An end-to-end example of simple sensor fusion with Archimedes

Jared Callaham • 26 Nov 2025

Note

This is the first post in a series that will document the process of building a high-performance quadrotor drone from scratch, highlighting how Archimedes can be used to “close the loop” with simulation, HIL testing, and deployment. Subscribe to the mailing list to see the progress!


One of the most basic tasks in a flight control system is attitude estimation - how is the vehicle oriented in the world? The difficulty with this is that it’s not directly measurable, and available sensors have noise, bias, and drift. To handle this we do sensor fusion, combining data from multiple sources to get a better estimate than from any one sensor.

Here we’ll walk through a workflow for developing one of the simplest sensor fusion algorithms: a complementary IMU filter, with the goal of showing an end-to-end example of developing an algorithm in Python, deploying it, and getting streaming data back into Python.

../../../_images/streaming_imu.gif

The primary goal of this post is to show a relatively simple and self-contained example of this “write in Python, deploy in C” paradigm. In this particular case the logic is simple enough that it would realistically be more efficient to just write the whole thing in C, but the general process can be replicated for much more complicated algorithms. A second goal of the post is to introduce the “drone build” project, which will be a recurring theme in several upcoming posts and will illustrate a number of different aspects of the develop/deploy cycle in Archimedes.

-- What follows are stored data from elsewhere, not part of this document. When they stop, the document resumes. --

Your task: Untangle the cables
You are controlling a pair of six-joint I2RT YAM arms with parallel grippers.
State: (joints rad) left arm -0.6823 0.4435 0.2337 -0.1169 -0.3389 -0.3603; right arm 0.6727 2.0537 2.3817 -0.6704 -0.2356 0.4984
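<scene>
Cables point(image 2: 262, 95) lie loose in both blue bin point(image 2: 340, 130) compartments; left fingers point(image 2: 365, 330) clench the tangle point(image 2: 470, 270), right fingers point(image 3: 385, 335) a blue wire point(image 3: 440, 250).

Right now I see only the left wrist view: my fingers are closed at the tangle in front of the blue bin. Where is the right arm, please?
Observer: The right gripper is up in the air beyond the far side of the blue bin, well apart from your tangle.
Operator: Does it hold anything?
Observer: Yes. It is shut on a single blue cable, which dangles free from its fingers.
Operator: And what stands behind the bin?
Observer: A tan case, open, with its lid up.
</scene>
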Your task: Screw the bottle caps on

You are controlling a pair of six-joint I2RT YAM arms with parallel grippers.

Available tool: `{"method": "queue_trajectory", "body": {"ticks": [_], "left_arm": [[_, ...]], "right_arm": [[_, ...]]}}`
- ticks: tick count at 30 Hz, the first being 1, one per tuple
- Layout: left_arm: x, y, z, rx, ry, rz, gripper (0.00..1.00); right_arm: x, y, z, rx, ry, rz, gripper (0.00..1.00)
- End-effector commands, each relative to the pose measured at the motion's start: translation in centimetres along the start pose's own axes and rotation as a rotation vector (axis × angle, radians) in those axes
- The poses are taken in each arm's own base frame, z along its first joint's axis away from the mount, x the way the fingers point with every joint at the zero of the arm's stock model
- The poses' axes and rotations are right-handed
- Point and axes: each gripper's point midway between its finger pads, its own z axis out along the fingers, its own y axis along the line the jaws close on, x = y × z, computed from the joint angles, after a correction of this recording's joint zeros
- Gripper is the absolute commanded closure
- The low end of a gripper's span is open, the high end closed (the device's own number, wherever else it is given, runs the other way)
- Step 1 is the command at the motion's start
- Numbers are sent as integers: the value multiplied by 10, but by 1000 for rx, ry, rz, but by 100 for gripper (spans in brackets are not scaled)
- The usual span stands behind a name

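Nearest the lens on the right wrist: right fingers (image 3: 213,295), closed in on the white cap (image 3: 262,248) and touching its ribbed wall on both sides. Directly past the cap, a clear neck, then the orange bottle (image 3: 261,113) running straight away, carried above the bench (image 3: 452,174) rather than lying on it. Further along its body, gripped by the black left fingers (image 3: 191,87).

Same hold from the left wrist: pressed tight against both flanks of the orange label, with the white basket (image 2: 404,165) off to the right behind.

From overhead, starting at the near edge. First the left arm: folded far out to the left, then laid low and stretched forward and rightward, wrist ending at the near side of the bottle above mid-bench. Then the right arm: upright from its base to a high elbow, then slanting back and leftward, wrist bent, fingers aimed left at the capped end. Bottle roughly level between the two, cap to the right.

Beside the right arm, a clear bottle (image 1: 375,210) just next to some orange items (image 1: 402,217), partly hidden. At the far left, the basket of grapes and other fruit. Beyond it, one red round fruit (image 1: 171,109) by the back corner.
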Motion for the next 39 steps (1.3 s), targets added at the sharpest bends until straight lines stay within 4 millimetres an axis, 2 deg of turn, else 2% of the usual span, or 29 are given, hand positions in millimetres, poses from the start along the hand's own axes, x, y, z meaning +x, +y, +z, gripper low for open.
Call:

This will be a quick overview that assumes familiarity with basic Archimedes functionality, including C code generation. If you’re new to Archimedes, check out these guides for background info:

How the complementary filter works¶

The idea of the complementary filter is to combine two imperfect sensor data streams into one improved estimate. A typical IMU has a 3-axis accelerometer and a 3-axis gyroscope, each of which can be used to estimate the pitch and roll angles of a body:

  • The gyroscope gives angular velocity measurements, which can be integrated to retrieve attitude

  • The accelerometer reading includes the gravity vector, which tells you how far away from vertical you are

However, gyroscopes tend to have low-frequency drift, while accelerometers have high-frequency noise. A simple way to combine the two estimates is by weighting with some value \(\alpha \in (0, 1)\):

att_fused = alpha * att_gyro + (1 - alpha) att_accel

I won’t show it here, but this acts like a high-pass filter on the gyro measurements (filtering drift) and a low-pass filter on the accelerometer (filtering noise).

Note

Using the accelerometer to estimate tilt angles only makes sense when the IMU is held steady. Hence, this sensor fusion approach won’t work well in general, especially for aggressive flight maneuvers. Still, it’s a simple way to get end-to-end attitude estimation and we can always replace it with more sophisticated sensor fusion when needed.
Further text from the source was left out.